**Work to complete**
Give the number of lines in the data below where the string "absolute" occurs, and nothing else.
##### Entries supplied #####
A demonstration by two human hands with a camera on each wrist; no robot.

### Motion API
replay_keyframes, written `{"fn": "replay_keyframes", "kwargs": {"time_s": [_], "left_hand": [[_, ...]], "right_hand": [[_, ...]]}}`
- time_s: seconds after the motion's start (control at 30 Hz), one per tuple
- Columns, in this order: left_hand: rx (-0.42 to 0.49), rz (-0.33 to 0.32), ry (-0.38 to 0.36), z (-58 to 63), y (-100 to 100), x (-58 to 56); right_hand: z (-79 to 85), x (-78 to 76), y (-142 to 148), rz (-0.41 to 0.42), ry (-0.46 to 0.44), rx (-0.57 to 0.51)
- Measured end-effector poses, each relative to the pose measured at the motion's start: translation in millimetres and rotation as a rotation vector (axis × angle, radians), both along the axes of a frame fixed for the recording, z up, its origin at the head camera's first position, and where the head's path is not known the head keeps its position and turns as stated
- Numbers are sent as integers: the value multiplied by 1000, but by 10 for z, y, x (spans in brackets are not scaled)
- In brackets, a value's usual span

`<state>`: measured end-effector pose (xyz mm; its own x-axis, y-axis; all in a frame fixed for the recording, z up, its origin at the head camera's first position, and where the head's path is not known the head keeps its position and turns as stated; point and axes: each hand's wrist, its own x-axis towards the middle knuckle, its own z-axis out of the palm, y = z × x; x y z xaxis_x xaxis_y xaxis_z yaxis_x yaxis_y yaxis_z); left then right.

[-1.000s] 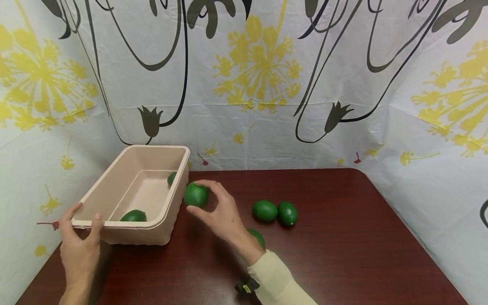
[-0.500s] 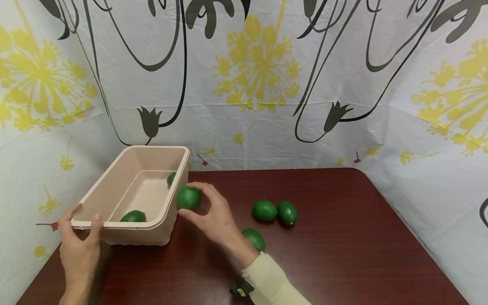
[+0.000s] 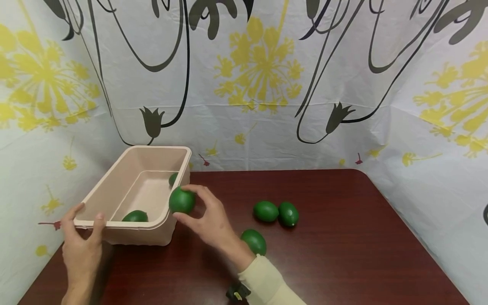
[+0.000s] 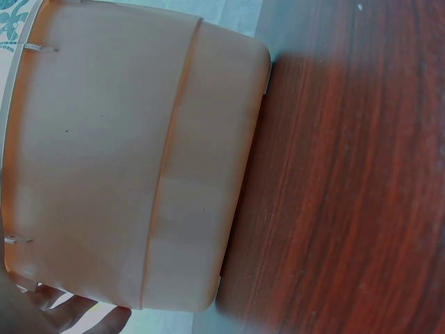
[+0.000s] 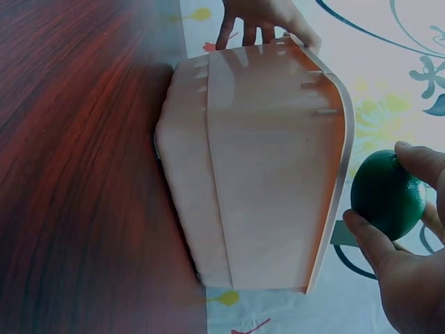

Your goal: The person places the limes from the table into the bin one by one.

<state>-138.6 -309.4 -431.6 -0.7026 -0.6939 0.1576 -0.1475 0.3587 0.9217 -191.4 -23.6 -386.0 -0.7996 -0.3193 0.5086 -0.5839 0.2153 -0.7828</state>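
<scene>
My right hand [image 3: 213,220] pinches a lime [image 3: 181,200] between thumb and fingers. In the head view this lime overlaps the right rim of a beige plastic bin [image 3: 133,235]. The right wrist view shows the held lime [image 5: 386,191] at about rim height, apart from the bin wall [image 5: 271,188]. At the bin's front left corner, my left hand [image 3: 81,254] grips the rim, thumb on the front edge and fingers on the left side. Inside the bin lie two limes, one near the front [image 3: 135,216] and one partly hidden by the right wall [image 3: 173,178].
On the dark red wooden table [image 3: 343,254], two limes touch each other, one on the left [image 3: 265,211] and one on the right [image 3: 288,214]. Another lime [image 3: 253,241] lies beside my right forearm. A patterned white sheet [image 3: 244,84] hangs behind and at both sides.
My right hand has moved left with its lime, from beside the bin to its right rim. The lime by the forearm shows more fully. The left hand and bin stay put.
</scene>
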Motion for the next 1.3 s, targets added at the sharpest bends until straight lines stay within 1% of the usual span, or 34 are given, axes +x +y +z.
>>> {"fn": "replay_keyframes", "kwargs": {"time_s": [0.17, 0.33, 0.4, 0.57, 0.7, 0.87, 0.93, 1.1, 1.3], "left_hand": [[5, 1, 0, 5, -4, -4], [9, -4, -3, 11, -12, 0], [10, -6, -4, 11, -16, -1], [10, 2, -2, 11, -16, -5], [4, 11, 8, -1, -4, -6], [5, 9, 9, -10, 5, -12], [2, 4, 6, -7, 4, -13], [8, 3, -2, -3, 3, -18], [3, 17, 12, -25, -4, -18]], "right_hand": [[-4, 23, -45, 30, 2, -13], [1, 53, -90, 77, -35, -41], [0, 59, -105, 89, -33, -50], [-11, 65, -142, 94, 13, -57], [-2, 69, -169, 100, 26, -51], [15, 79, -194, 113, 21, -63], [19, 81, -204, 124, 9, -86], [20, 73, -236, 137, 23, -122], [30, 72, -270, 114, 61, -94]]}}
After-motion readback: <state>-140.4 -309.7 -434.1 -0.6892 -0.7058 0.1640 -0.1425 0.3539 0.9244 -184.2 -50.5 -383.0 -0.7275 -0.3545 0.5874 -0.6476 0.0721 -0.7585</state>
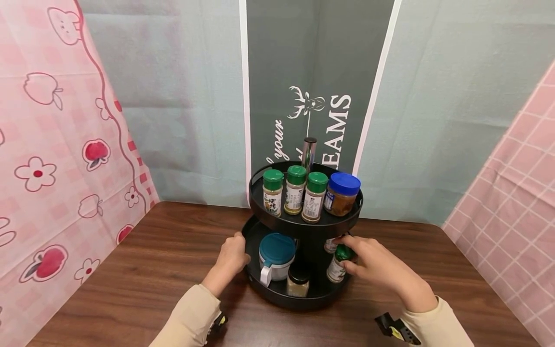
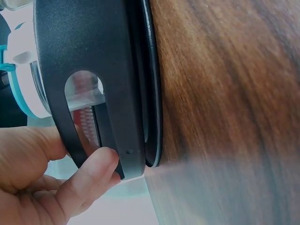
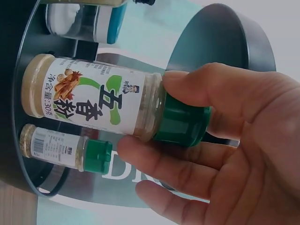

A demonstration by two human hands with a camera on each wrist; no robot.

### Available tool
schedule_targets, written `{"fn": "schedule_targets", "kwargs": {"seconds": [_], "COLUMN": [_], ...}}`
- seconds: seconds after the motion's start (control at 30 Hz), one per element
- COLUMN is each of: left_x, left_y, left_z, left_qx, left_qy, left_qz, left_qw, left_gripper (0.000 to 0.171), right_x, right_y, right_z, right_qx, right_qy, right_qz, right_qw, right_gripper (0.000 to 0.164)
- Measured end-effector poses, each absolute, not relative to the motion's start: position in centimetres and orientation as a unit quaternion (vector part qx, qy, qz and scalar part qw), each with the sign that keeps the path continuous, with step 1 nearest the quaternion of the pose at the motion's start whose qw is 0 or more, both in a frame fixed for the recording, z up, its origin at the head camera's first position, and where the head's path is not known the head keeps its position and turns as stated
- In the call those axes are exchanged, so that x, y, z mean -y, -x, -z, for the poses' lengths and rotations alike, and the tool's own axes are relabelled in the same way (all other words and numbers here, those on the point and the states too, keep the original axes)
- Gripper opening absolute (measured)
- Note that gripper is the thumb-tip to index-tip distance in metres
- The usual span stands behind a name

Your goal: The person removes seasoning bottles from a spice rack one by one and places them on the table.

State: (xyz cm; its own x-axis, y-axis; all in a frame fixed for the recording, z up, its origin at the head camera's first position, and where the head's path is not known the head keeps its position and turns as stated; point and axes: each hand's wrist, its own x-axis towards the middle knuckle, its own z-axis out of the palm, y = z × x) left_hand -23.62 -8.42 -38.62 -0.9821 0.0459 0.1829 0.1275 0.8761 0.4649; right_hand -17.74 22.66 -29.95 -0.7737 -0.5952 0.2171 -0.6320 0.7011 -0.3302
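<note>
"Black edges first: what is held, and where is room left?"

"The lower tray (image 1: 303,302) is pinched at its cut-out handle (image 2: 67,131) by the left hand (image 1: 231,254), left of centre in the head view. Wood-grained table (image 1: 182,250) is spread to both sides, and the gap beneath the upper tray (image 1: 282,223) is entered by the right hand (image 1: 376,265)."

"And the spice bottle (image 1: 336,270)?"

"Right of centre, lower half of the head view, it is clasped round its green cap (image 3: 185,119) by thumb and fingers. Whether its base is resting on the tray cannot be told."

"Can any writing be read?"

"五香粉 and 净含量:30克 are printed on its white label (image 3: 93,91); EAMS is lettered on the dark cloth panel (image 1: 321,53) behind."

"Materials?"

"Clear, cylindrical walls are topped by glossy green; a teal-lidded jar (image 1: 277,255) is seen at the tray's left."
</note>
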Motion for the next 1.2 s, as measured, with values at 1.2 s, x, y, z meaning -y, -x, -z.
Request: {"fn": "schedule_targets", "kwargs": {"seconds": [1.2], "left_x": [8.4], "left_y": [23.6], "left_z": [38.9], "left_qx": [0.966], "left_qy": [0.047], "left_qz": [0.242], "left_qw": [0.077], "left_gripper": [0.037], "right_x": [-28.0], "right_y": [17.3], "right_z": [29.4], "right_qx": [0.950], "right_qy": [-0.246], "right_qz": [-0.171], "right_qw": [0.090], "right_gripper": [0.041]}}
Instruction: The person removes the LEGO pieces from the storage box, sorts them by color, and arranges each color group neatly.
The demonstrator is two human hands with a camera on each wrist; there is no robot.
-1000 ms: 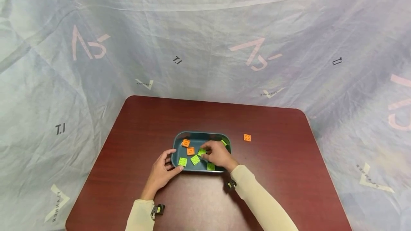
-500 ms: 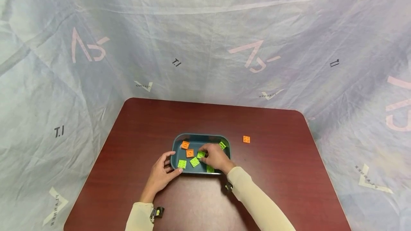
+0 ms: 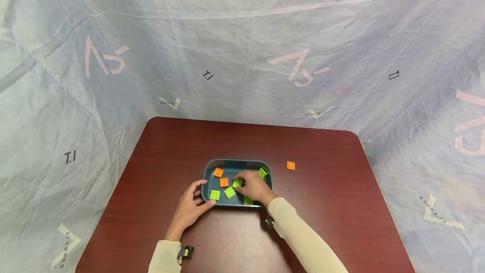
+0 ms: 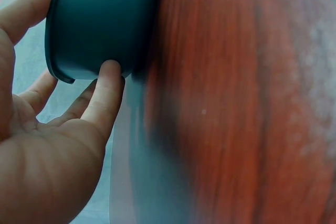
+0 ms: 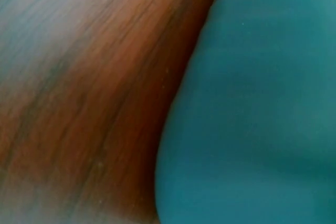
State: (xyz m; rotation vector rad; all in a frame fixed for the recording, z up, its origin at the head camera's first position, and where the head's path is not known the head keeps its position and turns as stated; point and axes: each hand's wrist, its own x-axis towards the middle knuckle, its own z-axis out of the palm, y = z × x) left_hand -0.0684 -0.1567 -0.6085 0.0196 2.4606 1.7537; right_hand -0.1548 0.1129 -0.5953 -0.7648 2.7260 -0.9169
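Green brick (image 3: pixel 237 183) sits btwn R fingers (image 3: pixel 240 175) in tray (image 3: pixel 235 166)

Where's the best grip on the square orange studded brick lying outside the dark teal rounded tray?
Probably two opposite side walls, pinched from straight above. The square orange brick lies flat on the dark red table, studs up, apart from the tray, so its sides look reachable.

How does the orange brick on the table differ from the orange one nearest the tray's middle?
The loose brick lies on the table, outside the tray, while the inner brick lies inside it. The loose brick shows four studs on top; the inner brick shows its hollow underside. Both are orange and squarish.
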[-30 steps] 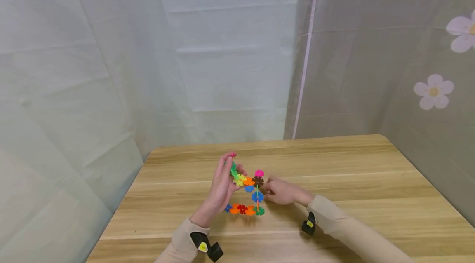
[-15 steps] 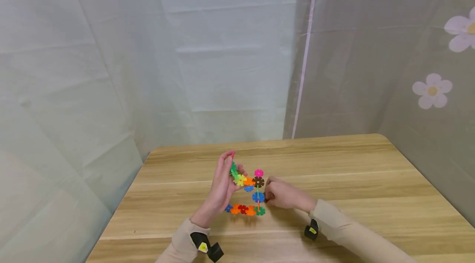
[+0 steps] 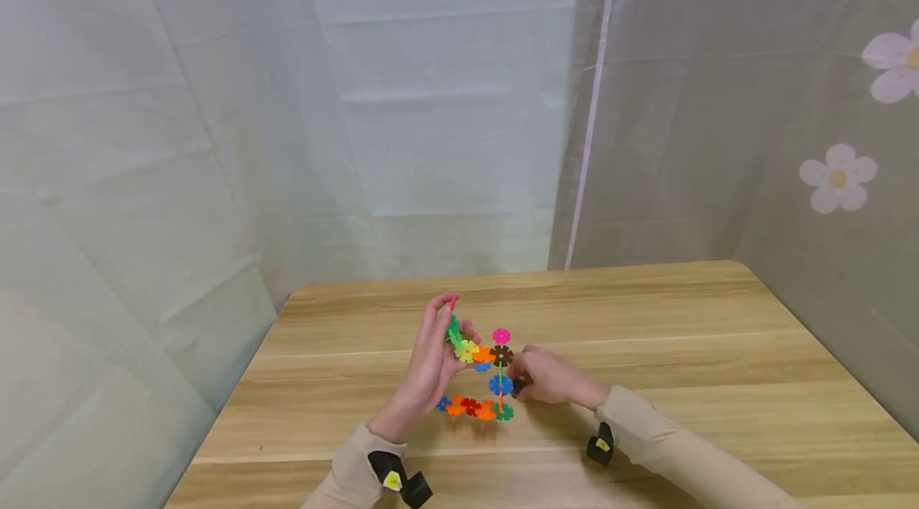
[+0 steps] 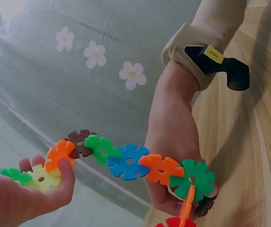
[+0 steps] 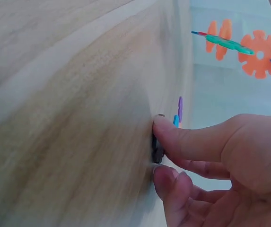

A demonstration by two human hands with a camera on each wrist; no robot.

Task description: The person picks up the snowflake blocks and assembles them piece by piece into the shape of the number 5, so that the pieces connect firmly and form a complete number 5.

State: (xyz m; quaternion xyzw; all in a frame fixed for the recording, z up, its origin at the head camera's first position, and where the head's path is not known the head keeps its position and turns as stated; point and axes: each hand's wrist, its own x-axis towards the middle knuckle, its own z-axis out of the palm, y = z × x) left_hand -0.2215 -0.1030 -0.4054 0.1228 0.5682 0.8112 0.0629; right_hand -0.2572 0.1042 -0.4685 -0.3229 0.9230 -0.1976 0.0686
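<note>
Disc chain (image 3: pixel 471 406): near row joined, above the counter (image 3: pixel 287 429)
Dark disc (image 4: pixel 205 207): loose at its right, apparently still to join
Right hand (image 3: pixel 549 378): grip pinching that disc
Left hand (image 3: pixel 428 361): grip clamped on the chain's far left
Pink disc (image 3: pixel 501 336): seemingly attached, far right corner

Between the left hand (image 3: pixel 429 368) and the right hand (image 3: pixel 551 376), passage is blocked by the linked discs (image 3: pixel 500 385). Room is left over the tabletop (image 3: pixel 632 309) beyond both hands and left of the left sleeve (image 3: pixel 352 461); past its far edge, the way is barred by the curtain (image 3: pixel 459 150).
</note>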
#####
**Your response**
2